* Work task:
Of all the lines below, output only those starting at the one with "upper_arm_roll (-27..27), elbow" and ending at the one with "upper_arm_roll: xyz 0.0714", both ends included, exactly as written.

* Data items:
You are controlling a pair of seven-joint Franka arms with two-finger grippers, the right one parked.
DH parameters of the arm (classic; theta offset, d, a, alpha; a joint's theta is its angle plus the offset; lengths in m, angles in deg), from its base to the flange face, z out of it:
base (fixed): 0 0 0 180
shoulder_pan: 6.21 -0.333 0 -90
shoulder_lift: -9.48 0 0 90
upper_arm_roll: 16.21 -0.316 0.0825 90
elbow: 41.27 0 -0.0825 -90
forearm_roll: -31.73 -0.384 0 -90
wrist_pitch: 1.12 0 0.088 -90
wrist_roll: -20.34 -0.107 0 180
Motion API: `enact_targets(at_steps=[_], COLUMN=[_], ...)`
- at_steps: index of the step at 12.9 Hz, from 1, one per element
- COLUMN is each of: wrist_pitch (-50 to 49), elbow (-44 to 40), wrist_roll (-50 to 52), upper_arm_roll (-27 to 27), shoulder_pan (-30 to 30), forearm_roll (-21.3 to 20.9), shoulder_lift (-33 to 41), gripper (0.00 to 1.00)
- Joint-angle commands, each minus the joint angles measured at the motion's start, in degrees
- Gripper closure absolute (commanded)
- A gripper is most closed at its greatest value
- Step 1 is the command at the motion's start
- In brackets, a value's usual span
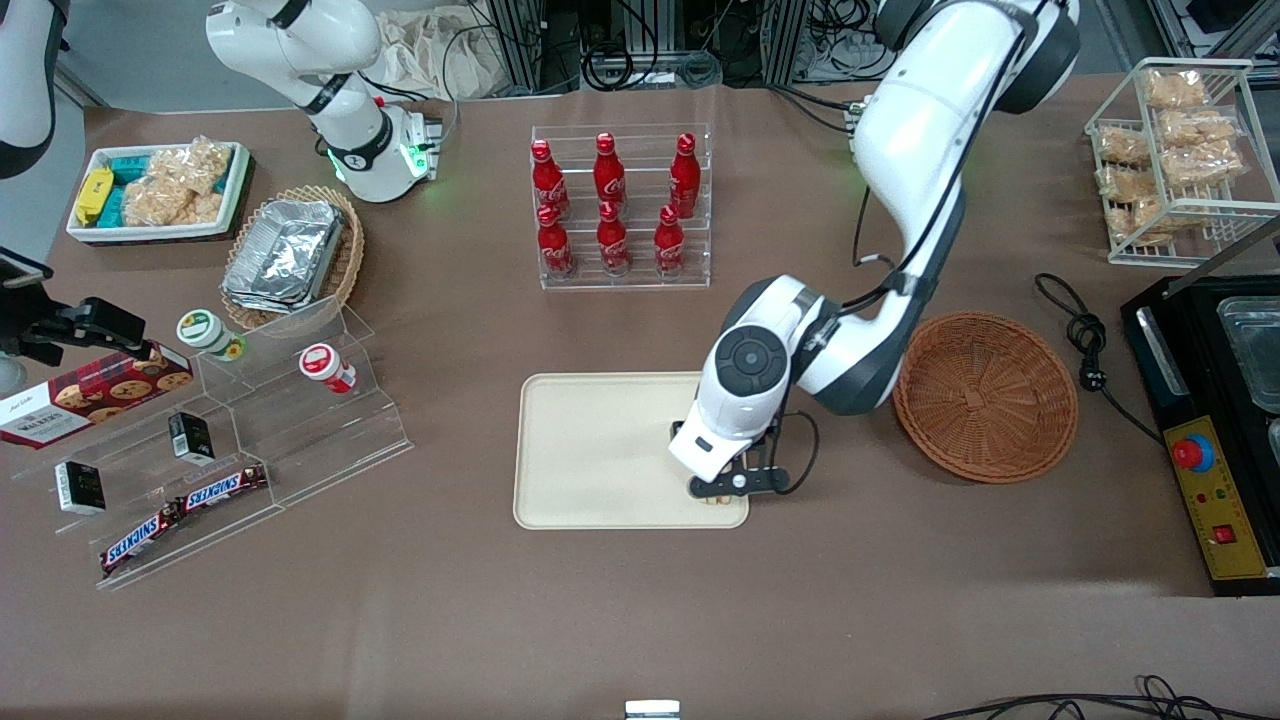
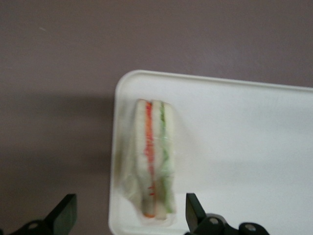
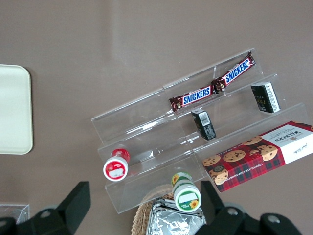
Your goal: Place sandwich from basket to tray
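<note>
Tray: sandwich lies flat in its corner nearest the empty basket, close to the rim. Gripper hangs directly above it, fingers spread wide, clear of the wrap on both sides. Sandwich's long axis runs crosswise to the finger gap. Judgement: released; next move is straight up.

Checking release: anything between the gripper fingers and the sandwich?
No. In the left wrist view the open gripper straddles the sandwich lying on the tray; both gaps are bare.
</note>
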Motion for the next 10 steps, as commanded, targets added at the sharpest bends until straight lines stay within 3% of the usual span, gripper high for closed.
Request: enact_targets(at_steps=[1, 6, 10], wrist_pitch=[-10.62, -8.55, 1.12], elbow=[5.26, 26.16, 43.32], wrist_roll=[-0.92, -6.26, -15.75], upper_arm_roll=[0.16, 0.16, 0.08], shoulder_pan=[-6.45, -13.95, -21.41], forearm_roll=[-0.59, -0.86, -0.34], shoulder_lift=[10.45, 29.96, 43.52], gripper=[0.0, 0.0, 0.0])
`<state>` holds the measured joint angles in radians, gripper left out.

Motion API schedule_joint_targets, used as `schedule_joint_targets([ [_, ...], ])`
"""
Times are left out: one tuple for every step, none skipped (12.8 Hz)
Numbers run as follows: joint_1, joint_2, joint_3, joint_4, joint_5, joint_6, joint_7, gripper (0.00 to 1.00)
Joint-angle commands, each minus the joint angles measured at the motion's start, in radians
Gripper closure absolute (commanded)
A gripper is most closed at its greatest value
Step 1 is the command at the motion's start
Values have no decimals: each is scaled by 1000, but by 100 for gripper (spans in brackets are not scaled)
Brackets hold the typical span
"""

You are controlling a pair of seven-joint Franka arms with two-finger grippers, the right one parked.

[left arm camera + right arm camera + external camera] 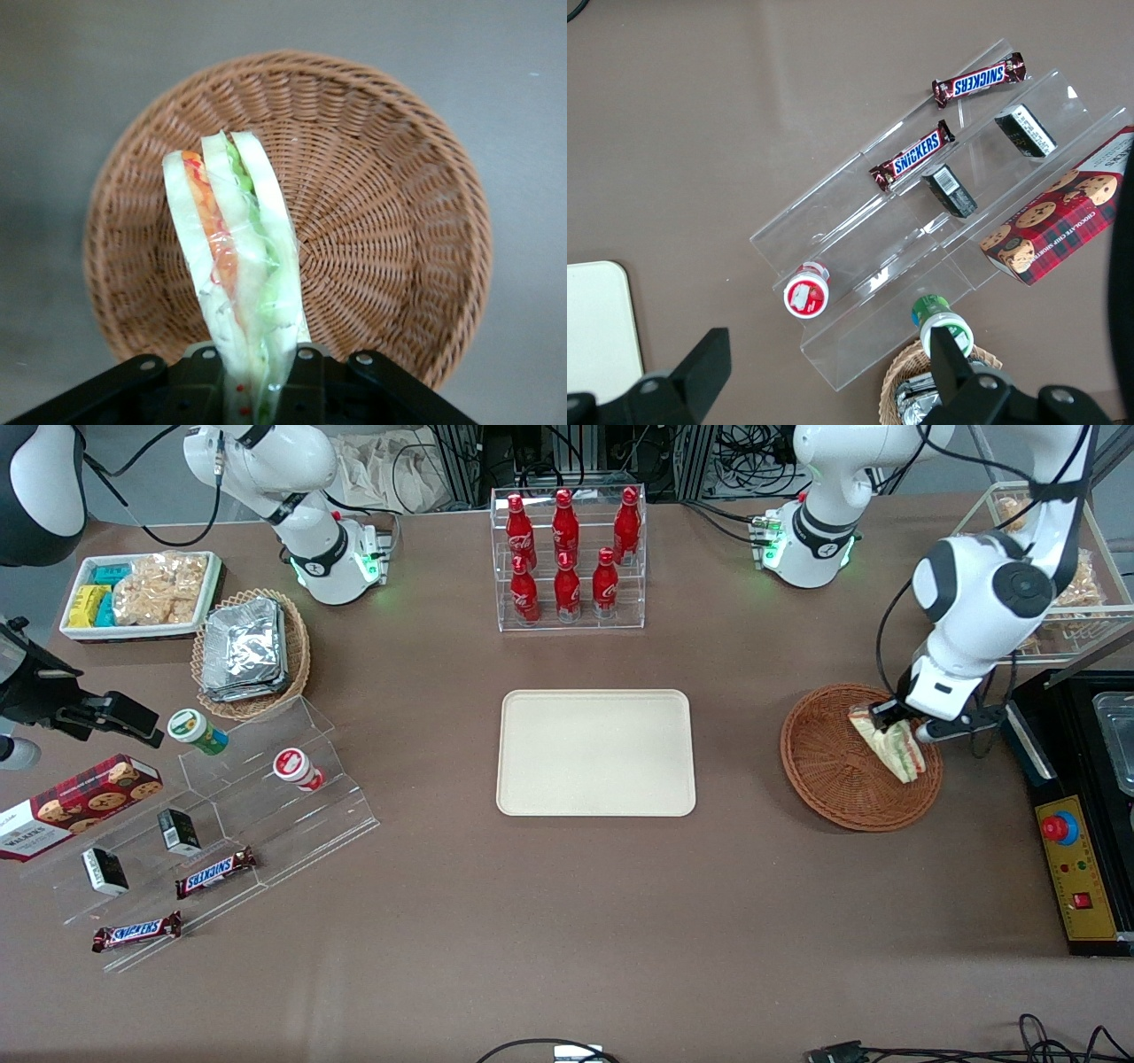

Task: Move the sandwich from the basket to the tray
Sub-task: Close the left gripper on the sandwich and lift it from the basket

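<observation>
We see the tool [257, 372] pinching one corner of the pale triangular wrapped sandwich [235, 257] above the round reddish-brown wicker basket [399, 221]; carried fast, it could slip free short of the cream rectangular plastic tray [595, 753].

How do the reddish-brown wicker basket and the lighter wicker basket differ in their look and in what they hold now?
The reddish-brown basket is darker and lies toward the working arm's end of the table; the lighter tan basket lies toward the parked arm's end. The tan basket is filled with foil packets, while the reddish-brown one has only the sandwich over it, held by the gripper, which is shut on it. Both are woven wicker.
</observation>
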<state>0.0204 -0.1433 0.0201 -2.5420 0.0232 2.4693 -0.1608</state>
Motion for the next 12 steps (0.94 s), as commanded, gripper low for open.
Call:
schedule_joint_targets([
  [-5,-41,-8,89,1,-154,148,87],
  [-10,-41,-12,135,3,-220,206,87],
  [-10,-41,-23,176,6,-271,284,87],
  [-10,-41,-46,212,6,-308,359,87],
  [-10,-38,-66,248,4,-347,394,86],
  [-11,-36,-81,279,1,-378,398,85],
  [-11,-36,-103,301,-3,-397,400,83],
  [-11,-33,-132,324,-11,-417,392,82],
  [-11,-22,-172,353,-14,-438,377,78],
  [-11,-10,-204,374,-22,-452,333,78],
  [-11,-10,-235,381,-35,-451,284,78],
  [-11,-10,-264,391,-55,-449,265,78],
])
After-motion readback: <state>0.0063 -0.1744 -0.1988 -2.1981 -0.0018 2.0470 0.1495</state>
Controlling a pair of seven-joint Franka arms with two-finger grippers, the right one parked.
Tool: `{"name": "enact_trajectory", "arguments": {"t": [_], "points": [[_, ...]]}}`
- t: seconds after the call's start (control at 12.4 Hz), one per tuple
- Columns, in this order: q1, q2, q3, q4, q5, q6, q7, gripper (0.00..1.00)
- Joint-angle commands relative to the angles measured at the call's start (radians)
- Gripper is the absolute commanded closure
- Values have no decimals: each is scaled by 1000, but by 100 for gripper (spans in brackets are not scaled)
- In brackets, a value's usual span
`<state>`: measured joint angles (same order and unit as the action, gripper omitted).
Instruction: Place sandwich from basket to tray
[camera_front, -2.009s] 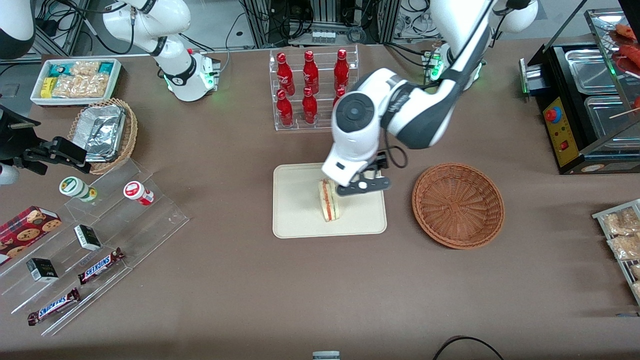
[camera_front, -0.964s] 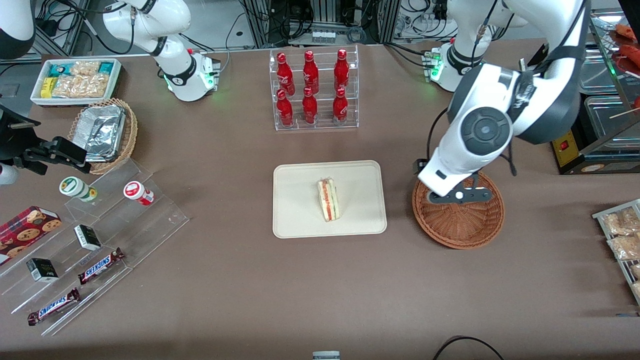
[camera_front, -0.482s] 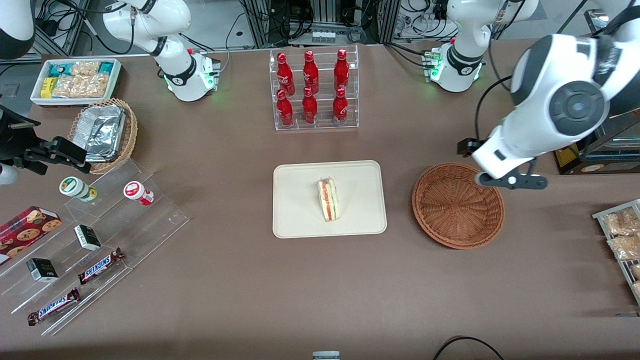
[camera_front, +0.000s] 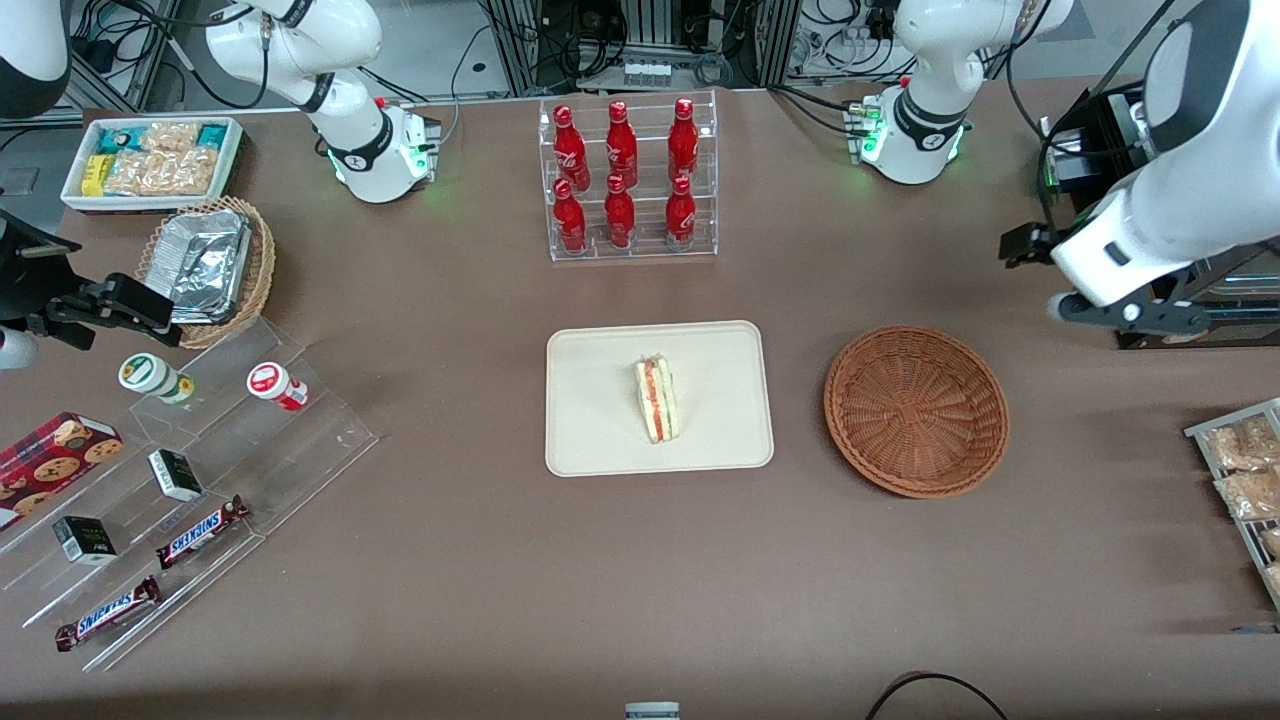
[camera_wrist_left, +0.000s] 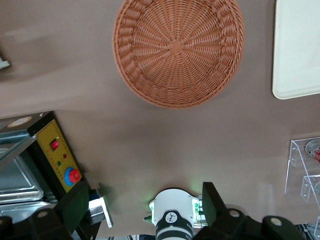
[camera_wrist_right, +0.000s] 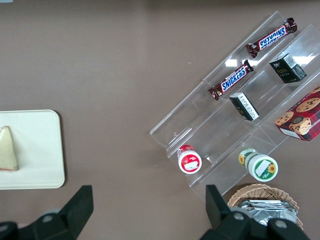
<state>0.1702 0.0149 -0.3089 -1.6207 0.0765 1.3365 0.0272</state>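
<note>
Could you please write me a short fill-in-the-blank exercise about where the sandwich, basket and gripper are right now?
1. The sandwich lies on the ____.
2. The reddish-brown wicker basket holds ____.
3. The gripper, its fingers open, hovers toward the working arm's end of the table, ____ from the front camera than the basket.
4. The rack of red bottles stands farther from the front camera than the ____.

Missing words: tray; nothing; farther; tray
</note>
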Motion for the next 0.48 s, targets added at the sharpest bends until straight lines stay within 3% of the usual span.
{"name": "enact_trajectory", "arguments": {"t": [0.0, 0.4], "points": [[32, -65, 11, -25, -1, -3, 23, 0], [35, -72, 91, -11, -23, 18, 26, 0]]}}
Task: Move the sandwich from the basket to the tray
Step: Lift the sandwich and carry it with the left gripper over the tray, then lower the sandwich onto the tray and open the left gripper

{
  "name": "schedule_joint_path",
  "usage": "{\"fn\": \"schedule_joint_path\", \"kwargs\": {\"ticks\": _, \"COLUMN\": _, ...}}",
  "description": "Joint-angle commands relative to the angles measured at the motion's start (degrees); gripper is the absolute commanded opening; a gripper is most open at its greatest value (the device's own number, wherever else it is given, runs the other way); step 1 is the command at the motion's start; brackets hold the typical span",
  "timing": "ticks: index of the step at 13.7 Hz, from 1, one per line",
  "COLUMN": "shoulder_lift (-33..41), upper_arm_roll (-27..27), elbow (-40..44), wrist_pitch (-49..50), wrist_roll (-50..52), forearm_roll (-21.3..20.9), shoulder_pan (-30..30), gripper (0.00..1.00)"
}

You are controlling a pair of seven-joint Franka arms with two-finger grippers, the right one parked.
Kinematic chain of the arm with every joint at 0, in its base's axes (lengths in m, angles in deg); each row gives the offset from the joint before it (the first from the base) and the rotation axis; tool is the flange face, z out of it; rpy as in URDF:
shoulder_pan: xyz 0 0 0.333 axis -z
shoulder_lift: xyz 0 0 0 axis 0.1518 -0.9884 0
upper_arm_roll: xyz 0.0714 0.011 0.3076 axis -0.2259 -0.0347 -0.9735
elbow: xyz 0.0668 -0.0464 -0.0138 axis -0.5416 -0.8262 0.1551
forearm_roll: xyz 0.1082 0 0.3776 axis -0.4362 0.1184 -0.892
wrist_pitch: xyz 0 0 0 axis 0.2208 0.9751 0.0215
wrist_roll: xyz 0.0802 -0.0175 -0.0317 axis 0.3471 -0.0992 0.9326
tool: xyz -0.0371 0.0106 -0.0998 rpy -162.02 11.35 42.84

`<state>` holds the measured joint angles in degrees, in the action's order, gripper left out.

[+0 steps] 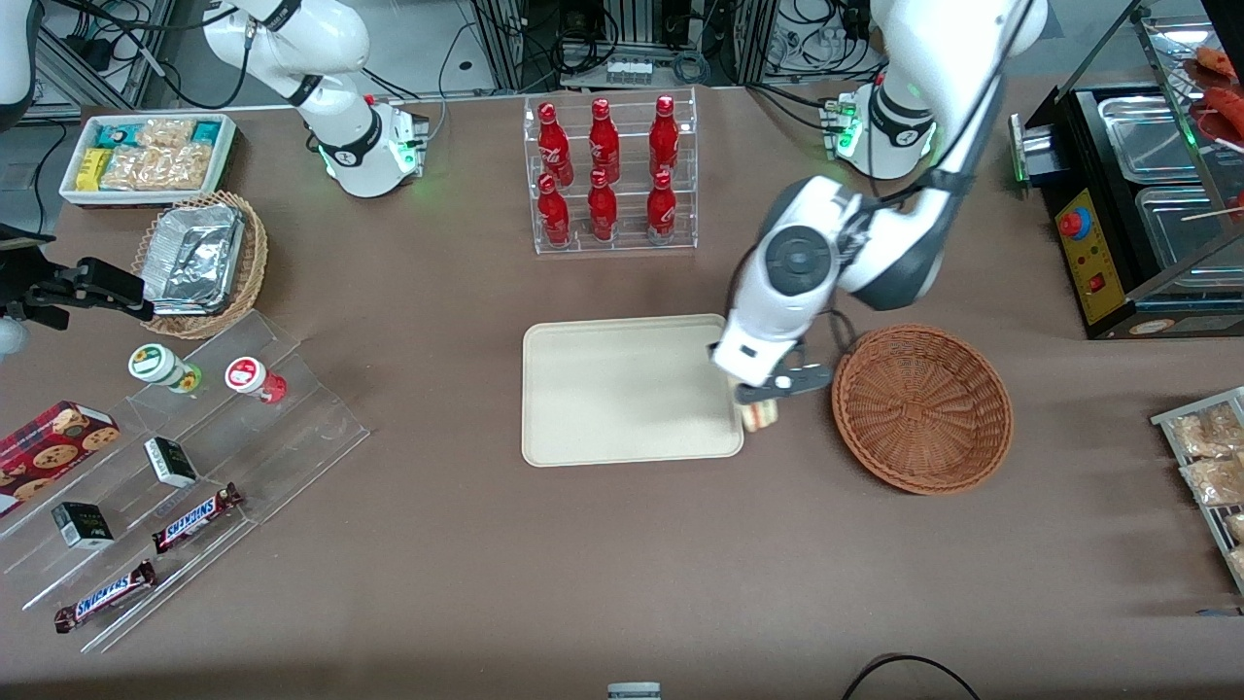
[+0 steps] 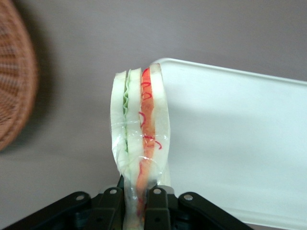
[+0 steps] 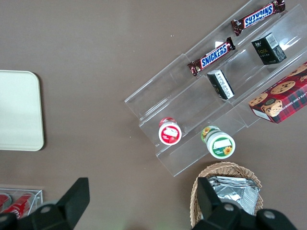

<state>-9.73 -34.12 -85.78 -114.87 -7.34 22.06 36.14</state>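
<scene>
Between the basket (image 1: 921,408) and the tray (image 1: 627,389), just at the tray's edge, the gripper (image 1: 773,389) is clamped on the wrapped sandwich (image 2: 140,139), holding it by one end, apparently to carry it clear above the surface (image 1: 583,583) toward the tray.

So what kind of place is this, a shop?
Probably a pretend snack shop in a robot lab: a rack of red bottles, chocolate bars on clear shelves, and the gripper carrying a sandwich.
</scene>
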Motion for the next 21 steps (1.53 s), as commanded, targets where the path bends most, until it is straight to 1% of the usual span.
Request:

* Task response:
  "COLUMN": "shoulder_lift (-33..41), upper_arm_roll (-27..27), elbow (-40..44), wrist_pitch (-49..50), wrist_roll (-50..52), forearm_roll (-21.3..20.9), shoulder_pan (-30..30), gripper (0.00..1.00)"
}

You are controlling a pair of seven-joint Franka arms with two-finger grippers, the right one parked.
Kinematic chain of the arm with every joint at 0, in its base's axes (lengths in m, angles in deg); each row gives the offset from the joint before it (the first from the base) and the rotation axis; tool is the flange face, z out of it; rpy as in URDF:
shoulder_pan: xyz 0 0 0.333 axis -z
shoulder_lift: xyz 0 0 0 axis 0.1518 -0.9884 0
upper_arm_roll: xyz 0.0714 0.011 0.3076 axis -0.2259 -0.0347 -0.9735

No additional output will be given.